◆ WORK REQUEST ◆
Look for the word "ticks". Copy every line of the listing where it occurs.

◆ GIVEN ENTRIES ◆
_ _ _
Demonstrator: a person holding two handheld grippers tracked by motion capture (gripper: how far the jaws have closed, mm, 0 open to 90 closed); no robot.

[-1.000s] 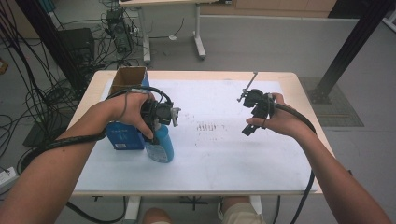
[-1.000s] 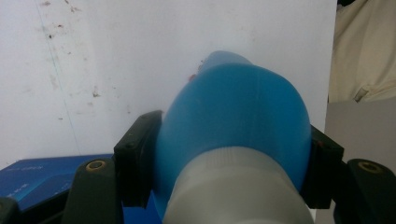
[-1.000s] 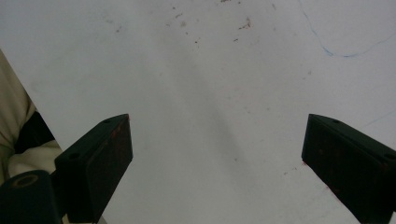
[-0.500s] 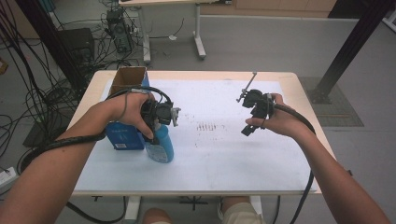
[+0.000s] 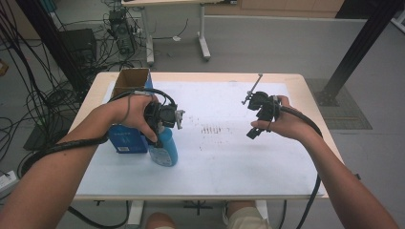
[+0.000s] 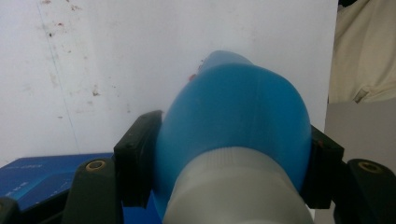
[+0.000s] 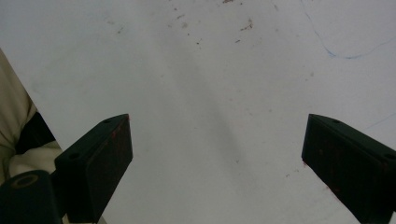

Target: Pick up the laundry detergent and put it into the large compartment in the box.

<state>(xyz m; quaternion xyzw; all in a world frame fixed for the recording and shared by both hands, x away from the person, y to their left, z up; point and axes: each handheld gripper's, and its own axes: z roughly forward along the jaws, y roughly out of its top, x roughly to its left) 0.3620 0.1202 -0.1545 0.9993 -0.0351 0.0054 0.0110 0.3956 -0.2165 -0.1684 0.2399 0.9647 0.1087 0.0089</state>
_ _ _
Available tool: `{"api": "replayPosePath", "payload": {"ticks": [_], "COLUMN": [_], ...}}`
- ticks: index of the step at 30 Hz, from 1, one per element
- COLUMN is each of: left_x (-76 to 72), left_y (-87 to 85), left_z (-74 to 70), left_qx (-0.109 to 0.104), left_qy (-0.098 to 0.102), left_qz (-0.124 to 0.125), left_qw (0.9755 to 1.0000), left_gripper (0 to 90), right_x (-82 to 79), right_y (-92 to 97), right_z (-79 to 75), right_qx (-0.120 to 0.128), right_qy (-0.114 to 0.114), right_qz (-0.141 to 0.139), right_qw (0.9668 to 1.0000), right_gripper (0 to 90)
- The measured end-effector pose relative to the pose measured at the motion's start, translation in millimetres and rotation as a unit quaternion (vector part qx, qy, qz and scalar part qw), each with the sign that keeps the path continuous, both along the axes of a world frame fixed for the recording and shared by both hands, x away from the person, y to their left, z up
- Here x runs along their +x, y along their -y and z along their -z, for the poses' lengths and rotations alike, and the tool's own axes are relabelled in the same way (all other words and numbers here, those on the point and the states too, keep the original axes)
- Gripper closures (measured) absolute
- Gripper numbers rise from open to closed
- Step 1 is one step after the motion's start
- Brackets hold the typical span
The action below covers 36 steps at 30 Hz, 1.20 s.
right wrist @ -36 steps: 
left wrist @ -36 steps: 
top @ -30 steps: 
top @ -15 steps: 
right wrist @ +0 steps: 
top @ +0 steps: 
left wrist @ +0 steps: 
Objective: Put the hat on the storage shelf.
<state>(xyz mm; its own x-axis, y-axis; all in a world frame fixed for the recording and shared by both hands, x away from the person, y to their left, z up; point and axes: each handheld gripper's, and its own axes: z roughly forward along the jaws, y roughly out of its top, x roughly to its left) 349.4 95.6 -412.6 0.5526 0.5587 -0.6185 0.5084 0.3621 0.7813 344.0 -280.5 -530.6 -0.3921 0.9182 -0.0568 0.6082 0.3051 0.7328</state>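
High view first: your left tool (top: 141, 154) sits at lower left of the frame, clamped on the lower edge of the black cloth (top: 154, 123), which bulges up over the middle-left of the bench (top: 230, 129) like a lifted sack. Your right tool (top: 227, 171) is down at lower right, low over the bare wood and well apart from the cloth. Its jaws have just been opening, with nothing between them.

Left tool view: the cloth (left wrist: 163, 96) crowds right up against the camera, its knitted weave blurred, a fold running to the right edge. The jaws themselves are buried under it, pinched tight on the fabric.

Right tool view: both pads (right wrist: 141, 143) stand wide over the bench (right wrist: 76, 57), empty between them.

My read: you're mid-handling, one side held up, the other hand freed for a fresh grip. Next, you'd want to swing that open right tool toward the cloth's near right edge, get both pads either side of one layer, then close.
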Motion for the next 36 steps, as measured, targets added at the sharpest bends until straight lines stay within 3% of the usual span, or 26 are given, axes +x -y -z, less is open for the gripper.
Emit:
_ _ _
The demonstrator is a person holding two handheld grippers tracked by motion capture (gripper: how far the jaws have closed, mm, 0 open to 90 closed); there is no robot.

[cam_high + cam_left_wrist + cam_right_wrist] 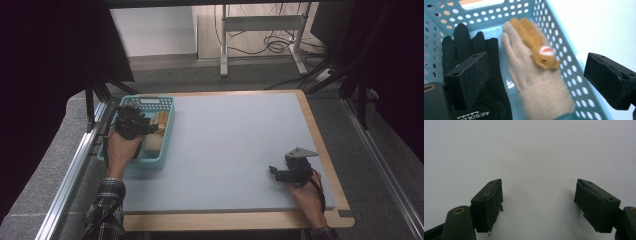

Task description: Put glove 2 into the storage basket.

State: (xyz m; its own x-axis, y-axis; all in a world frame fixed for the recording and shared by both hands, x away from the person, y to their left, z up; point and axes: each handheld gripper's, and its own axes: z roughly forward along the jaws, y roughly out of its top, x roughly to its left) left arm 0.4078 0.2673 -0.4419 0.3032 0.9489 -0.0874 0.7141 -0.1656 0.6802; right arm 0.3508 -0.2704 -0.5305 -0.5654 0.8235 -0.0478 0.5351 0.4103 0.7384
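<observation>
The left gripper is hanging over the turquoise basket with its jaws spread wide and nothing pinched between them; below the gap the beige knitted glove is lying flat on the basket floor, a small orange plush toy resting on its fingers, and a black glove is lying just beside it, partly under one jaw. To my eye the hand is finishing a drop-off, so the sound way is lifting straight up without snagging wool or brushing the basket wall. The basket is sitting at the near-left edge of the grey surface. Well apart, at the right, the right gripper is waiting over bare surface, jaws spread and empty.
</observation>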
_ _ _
◆ ANSWER TO THIS TASK ◆
Available tool: `{"api": "replayPosePath", "payload": {"ticks": [_], "COLUMN": [_], ...}}`
- ticks: index of the step at 30 Hz, from 1, one per element

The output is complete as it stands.